BRIEF -> The data needs to be returned in full, exactly as it reads.

+ + + + + + +

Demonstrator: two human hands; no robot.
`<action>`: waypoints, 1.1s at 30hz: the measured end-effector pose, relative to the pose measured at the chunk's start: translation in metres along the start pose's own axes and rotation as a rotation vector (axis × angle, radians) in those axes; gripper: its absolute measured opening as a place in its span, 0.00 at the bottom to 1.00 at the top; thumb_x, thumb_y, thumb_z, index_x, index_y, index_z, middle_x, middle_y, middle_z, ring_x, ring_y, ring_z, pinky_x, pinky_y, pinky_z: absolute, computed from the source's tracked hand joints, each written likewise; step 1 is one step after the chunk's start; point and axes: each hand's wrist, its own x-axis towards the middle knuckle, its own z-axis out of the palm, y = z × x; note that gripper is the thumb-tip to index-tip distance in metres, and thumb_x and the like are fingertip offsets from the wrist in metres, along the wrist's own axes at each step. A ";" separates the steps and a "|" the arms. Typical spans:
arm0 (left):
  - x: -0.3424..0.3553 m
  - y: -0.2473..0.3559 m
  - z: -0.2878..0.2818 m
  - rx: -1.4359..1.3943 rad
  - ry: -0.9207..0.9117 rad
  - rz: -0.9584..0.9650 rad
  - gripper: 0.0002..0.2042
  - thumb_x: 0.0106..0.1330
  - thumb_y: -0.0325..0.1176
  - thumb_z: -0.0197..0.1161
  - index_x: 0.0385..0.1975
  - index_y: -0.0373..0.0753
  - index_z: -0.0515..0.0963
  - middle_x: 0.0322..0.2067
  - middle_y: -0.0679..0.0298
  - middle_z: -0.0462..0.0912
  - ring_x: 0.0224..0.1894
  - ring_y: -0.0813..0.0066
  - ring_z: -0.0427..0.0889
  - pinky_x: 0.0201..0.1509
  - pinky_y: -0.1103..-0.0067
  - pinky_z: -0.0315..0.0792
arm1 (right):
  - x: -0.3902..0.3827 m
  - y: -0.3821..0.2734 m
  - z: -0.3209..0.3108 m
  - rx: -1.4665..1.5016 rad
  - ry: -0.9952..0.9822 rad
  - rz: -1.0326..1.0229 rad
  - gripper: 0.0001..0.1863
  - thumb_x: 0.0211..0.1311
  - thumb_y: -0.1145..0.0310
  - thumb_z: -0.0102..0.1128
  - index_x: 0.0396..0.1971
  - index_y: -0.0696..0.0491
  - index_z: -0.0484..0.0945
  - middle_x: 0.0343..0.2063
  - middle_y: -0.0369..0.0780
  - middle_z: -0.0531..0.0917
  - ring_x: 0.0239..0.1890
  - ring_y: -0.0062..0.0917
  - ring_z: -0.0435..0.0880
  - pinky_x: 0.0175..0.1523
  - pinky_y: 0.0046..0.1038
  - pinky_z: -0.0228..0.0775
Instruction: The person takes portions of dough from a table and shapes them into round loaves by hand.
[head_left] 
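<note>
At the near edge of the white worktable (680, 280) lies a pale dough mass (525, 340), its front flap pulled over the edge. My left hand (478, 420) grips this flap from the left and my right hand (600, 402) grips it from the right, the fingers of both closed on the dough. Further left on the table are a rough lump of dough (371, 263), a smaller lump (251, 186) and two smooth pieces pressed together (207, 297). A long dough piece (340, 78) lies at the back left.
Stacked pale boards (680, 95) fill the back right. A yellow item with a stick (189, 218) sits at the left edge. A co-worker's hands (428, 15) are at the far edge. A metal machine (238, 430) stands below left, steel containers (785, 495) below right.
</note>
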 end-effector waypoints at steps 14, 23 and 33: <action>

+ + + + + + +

OUTPUT BELOW ->
Demonstrator: two human hands; no robot.
`<action>`: waypoints, 1.1s at 30hz: the measured end-effector pose, relative to the pose measured at the chunk's start: translation in metres along the start pose's own axes and rotation as a rotation vector (axis × angle, radians) in those axes; gripper: its absolute measured opening as a place in its span, 0.00 at the bottom to 1.00 at the top; thumb_x, thumb_y, thumb_z, index_x, index_y, index_z, middle_x, middle_y, middle_z, ring_x, ring_y, ring_z, pinky_x, pinky_y, pinky_z: absolute, computed from the source's tracked hand joints, each written likewise; step 1 is one step after the chunk's start; point and axes: each hand's wrist, its own x-axis towards the middle knuckle, its own z-axis out of the palm, y = z × x; note that gripper is the thumb-tip to index-tip distance in metres, and thumb_x and the like are fingertip offsets from the wrist in metres, along the wrist's own axes at each step. A ";" separates the steps and a "|" the arms. Typical spans:
arm0 (left):
  - x: -0.3424..0.3553 m
  - y: -0.2473..0.3559 m
  - z: -0.2878..0.2818 m
  - rx: -1.4359..1.3943 rad
  - ry: -0.9207..0.9117 rad
  - rz: -0.9584..0.9650 rad
  - gripper: 0.0002..0.2042
  - thumb_x: 0.0106..0.1330
  - thumb_y: -0.0325..0.1176
  - thumb_z: -0.0197..0.1161
  - index_x: 0.0385..0.1975
  - index_y: -0.0373..0.0753
  - index_z: -0.0515..0.0963
  - middle_x: 0.0322..0.2067
  - middle_y: -0.0679..0.0298
  - middle_z: -0.0462..0.0912
  - ring_x: 0.0224..0.1894
  - ring_y: -0.0813..0.0066
  - ring_z: -0.0427..0.0889
  - pinky_x: 0.0201..0.1509
  - pinky_y: -0.1103..-0.0067
  - pinky_z: -0.0315..0.0792
arm1 (right):
  - x: -0.3902..0.3827 m
  - y: -0.3821..0.2734 m
  - z: -0.3209..0.3108 m
  - rx: -1.4665..1.5016 rad
  - ry: -0.9952..0.9822 rad
  - rz: -1.0326..1.0229 rad
  - gripper: 0.0001..0.1863
  - thumb_x: 0.0211..0.1311
  - thumb_y: -0.1145..0.0310
  - thumb_z: -0.0102..0.1128
  - index_x: 0.0396..0.1971
  - index_y: -0.0696..0.0491
  - index_z: -0.0484..0.0945
  - middle_x: 0.0343..0.2063
  - middle_y: -0.0369..0.0780
  - middle_z: -0.0531..0.0917
  - ring_x: 0.0239..0.1890
  - ring_y: -0.0062..0.0917
  - ring_z: -0.0435..0.0880
  - pinky_x: 0.0175..0.1523
  - pinky_y: 0.0046..0.1038
  - pinky_z: -0.0228..0.0775
Instruction: The person takes portions of dough from a table and shapes them into round loaves by hand.
[head_left] 
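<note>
At the near edge of the white worktable (680, 280) lies a pale dough mass (525, 340), its front flap pulled over the edge. My left hand (478, 420) grips this flap from the left and my right hand (600, 402) grips it from the right, the fingers of both closed on the dough. Further left on the table are a rough lump of dough (371, 263), a smaller lump (251, 186) and two smooth pieces pressed together (207, 297). A long dough piece (340, 78) lies at the back left.
Stacked pale boards (680, 95) fill the back right. A yellow item with a stick (189, 218) sits at the left edge. A co-worker's hands (428, 15) are at the far edge. A metal machine (238, 430) stands below left, steel containers (785, 495) below right.
</note>
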 end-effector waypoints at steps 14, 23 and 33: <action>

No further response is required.